## Task item
Give the line with "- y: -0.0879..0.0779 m" again, along with every line below it to the end of the records, word for word.

=== Source material ===

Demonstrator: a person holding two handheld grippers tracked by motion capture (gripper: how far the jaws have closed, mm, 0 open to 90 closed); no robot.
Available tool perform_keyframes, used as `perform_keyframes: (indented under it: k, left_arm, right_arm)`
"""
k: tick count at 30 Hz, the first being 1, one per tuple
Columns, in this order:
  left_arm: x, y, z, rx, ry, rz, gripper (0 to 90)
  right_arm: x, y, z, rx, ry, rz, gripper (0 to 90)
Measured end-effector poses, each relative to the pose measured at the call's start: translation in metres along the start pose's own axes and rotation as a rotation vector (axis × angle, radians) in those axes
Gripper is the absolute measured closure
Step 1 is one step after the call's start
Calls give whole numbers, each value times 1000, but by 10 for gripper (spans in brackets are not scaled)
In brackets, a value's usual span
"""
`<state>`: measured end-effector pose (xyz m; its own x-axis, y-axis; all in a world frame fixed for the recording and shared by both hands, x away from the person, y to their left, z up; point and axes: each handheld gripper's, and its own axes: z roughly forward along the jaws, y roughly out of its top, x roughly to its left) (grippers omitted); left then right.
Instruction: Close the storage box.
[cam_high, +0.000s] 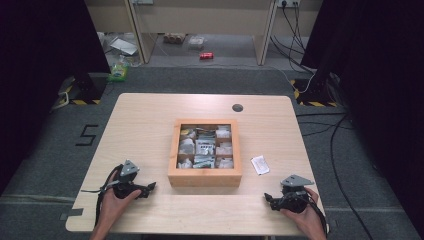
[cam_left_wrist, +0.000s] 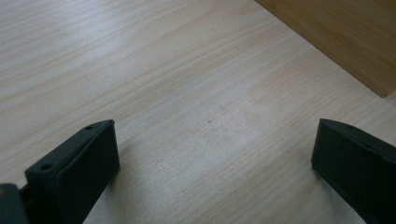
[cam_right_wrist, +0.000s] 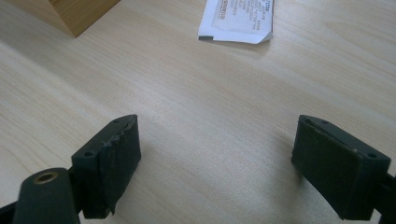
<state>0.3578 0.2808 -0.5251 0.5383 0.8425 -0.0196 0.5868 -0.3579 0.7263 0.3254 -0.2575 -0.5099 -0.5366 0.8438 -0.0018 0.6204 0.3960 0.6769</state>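
Near the surface's (cam_high: 145, 115) front edge, left tool (cam_high: 150, 188) and right tool (cam_high: 268, 198) rest spread and empty, a white sachet (cam_high: 259, 164) beyond the right tool, beside the central box (cam_high: 204, 179) of packets.

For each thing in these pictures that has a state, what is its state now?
Square wooden compartment box: open on top, holding small packets.
White paper sachet: lying flat on the table, right of the box.
Left gripper: open, empty.
Right gripper: open, empty.
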Motion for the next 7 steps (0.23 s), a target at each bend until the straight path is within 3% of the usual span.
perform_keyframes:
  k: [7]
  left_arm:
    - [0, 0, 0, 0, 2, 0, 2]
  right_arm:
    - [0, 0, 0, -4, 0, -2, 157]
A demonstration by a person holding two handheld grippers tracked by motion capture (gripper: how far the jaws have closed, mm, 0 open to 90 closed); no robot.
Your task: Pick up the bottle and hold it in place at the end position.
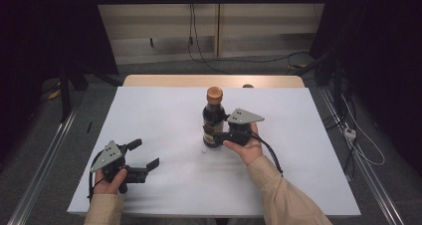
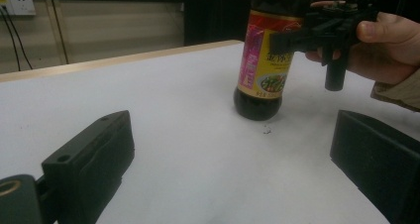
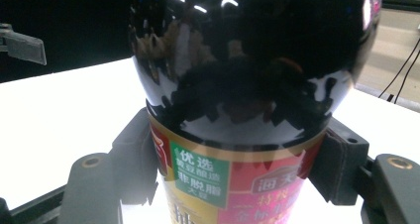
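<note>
White table top [image 1: 164, 110] with pale wood edge [image 1: 174, 80] along far side; tiny dark speck [image 2: 267, 130] lying on it. Grey floor [image 1: 45, 130] around, metal rails [image 1: 42, 163] at both sides. Behind, beige wall panel [image 1: 159, 31], black cables [image 1: 196, 46] hanging, wall socket [image 2: 20, 7] at upper left.

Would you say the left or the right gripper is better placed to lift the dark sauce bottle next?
Right, I'd say. The right gripper is shut on the sauce bottle, one jaw on each side of its label. The left gripper stands open, well apart from it near the table's front edge.
</note>
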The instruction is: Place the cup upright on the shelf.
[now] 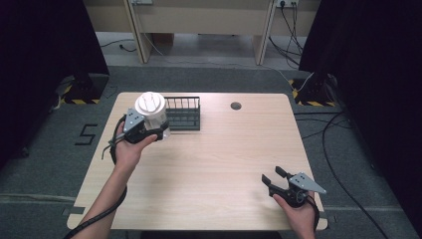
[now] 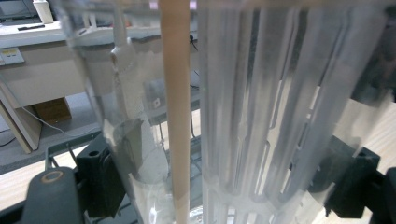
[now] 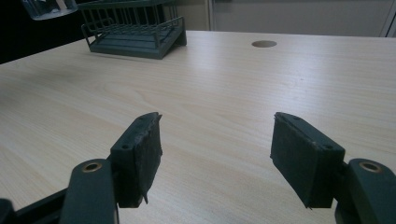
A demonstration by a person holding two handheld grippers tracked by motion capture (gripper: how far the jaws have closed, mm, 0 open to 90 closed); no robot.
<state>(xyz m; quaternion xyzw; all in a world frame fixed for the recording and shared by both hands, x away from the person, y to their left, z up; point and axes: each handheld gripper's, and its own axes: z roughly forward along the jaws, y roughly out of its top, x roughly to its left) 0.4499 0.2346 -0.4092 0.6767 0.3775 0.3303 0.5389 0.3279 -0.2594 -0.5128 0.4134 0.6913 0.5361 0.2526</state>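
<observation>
A clear ribbed plastic cup (image 1: 151, 107) with a white lid is held off the table at the back left. My left gripper (image 1: 159, 131) is shut on its lower body. In the left gripper view the cup (image 2: 261, 116) stands between the two black pads (image 2: 100, 179), with a pale beige stick (image 2: 176, 107) upright inside or behind it. The cup's base (image 3: 49, 7) shows at the top left of the right gripper view. Right beside the cup sits a dark wire basket (image 1: 184, 113). My right gripper (image 1: 271, 174) hovers open and empty at the table's front right, and its own view has its jaws (image 3: 217, 154) wide apart over bare wood.
The light wooden table (image 1: 224, 159) has a round cable hole (image 1: 236, 105) near its back edge. The basket (image 3: 135, 32) stands far off to the left in the right gripper view. Cables and dark curtains surround the table on the floor.
</observation>
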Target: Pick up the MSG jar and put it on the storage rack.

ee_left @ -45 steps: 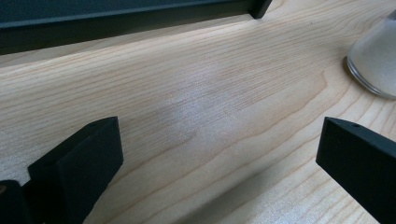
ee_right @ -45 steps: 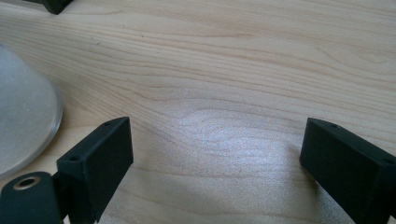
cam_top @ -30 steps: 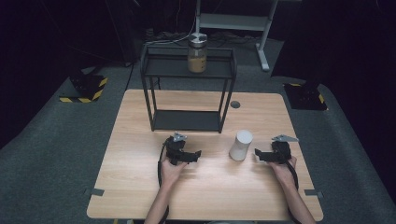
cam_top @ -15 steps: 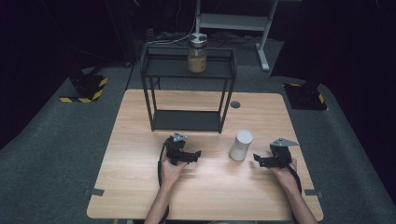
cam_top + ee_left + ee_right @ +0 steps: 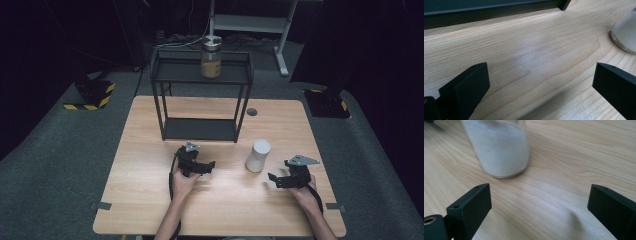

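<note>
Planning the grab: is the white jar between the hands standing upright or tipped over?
Upright. The white jar stands on its base on the table; the right gripper view shows its bottom rim flat on the wood.

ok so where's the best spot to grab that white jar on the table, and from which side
Probably around the middle of the white jar, across its round body. It stands upright on the table with bare wood around it. The right gripper is nearest, low on the jar's right, jaws wide open and aimed toward it, so coming in level from that side looks simplest. The walls are smooth, so a firm squeeze likely helps.
</note>
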`<state>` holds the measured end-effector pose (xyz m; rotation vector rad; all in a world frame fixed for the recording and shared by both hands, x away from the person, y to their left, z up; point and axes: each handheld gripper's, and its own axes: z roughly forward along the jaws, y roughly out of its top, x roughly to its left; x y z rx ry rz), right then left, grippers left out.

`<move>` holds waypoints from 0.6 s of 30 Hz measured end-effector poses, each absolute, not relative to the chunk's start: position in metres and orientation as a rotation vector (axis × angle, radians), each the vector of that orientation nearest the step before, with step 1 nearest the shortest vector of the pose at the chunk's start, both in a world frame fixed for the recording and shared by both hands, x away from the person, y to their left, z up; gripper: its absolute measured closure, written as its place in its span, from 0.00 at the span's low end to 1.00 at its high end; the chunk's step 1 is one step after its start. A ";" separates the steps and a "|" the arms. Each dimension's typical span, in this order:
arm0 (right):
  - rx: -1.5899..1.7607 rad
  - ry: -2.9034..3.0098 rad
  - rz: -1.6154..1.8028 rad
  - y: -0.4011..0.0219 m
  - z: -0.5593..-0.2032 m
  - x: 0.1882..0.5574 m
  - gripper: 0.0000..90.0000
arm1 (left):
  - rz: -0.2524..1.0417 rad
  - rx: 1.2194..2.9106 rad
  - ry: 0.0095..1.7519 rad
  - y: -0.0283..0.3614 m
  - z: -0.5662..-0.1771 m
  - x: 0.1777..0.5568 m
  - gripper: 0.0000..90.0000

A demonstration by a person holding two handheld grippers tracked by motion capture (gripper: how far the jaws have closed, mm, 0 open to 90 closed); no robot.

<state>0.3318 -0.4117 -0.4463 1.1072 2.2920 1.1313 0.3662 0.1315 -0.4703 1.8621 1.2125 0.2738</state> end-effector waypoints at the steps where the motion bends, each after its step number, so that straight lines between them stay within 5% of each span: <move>1: 1.102 2.297 1.137 -0.411 -0.446 0.331 0.05 | 0.274 1.862 1.213 0.132 -0.470 0.366 0.01; 18: 0.961 2.306 1.211 -0.396 -0.434 0.327 0.06 | 0.276 1.861 1.215 0.131 -0.470 0.366 0.01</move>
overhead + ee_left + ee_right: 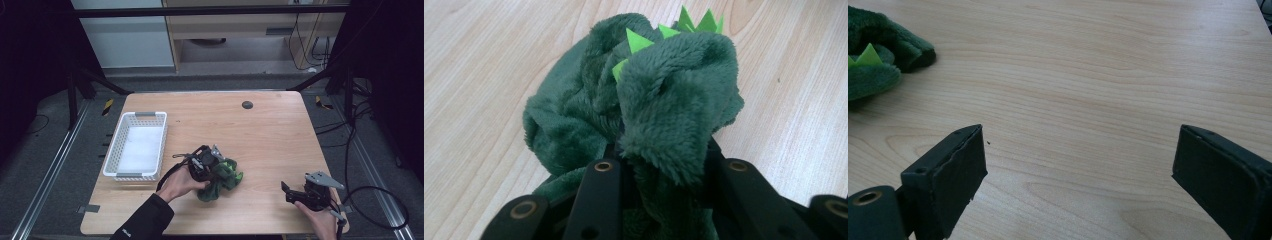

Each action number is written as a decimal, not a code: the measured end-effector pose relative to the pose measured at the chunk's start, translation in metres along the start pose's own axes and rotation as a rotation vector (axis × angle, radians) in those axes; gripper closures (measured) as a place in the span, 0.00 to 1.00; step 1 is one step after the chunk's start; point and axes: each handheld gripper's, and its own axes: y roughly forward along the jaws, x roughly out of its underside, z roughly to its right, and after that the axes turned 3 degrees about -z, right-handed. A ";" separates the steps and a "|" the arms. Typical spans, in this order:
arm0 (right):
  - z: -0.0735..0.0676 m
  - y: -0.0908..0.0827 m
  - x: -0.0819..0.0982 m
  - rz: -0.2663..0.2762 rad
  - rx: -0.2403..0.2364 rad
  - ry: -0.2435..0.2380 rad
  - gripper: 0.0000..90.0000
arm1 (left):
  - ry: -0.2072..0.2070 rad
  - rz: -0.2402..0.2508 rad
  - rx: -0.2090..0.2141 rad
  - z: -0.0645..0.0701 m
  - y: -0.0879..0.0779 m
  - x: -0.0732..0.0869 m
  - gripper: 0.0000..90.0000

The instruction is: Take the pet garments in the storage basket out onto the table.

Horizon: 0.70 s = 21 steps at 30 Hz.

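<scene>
Overhead, the left gripper [216, 161] sits against a dark green plush cloth [223, 177] near the wooden table's [270, 130] front middle, right of a white basket [136, 145]; the right gripper [289, 192] hangs well apart. Left gripper view: jaws pinched together on bunched plush [654, 105]. Right gripper view: jaws spread wide, holding nothing, with the cloth [878, 55] far left.

Bare wood lies open across the far half of the table [260, 125] and between the green plush toy [222, 177] and the right gripper [292, 192]. The white basket [136, 145] blocks the left edge; a small dark disc [247, 104] sits near the far edge.
</scene>
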 end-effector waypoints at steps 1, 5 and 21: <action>0.000 0.000 0.000 0.000 0.000 0.000 0.08 | -0.001 -0.002 0.003 0.000 0.001 0.000 0.79; 0.000 0.000 0.000 0.000 0.000 0.000 0.08 | 0.002 -0.008 0.004 0.001 0.004 0.002 0.73; 0.001 0.001 0.000 -0.001 0.002 -0.003 0.07 | 0.016 0.034 -0.022 0.005 0.001 0.008 0.43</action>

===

## Answer
  - y: -0.0879..0.0779 m
  - x: -0.0732..0.0869 m
  - gripper: 0.0000..90.0000

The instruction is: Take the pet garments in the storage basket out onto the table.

Horizon: 0.70 s = 21 steps at 30 Hz.

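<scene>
Overhead, the left gripper [216, 161] sits against a dark green plush cloth [223, 177] near the wooden table's [270, 130] front middle, right of a white basket [136, 145]; the right gripper [289, 192] hangs well apart. Left gripper view: jaws pinched together on bunched plush [654, 105]. Right gripper view: jaws spread wide, holding nothing, with the cloth [878, 55] far left.

Bare wood lies open across the far half of the table [260, 125] and between the green plush toy [222, 177] and the right gripper [292, 192]. The white basket [136, 145] blocks the left edge; a small dark disc [247, 104] sits near the far edge.
</scene>
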 end-effector waypoints at steps 1, 5 and 21: <action>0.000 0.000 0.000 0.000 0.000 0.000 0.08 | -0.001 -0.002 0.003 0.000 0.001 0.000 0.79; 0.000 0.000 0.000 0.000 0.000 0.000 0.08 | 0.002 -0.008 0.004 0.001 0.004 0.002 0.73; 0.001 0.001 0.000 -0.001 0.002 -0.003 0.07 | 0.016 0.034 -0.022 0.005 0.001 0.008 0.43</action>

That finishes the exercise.